### AIM OF THE TASK
Go through the data and copy every line in which "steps" appears.
=======
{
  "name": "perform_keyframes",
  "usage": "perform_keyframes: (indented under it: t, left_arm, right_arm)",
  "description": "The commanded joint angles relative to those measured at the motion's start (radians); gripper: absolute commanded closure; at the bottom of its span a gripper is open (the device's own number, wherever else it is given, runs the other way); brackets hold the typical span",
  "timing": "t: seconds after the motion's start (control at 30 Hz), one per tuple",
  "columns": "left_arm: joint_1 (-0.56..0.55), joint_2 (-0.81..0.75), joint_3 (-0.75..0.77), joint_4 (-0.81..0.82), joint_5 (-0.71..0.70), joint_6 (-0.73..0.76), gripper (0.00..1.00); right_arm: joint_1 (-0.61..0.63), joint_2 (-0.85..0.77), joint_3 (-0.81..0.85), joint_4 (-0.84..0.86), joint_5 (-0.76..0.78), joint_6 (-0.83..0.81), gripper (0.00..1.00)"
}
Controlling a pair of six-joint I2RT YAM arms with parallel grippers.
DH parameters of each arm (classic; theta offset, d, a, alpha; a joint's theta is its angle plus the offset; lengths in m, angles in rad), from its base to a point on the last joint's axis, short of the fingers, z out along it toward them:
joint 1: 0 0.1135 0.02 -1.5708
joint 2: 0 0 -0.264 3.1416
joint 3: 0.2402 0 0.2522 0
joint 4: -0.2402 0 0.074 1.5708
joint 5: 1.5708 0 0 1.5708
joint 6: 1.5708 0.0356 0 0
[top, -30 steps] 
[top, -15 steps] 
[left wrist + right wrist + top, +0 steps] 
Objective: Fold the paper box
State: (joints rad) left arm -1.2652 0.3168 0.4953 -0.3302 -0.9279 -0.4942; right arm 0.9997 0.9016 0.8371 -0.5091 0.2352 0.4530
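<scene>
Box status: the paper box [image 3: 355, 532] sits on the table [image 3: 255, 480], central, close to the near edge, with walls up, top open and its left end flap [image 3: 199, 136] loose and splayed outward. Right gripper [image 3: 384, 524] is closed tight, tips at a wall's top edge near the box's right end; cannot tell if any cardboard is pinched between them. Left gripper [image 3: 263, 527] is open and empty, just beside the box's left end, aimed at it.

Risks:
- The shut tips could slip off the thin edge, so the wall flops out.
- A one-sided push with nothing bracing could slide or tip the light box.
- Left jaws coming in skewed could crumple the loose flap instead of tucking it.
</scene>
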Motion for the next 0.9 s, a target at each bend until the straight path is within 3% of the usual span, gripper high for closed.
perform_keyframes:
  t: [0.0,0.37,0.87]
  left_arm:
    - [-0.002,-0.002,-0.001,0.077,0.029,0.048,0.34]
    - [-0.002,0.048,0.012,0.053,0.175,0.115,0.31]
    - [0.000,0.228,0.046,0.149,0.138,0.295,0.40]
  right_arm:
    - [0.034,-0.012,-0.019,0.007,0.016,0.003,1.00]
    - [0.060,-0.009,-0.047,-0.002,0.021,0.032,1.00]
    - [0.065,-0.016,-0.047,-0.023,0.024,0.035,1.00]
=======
### EXERCISE RESULT
[top, -30 steps] 
[top, -15 steps] 
[left wrist + right wrist + top, +0 steps] 

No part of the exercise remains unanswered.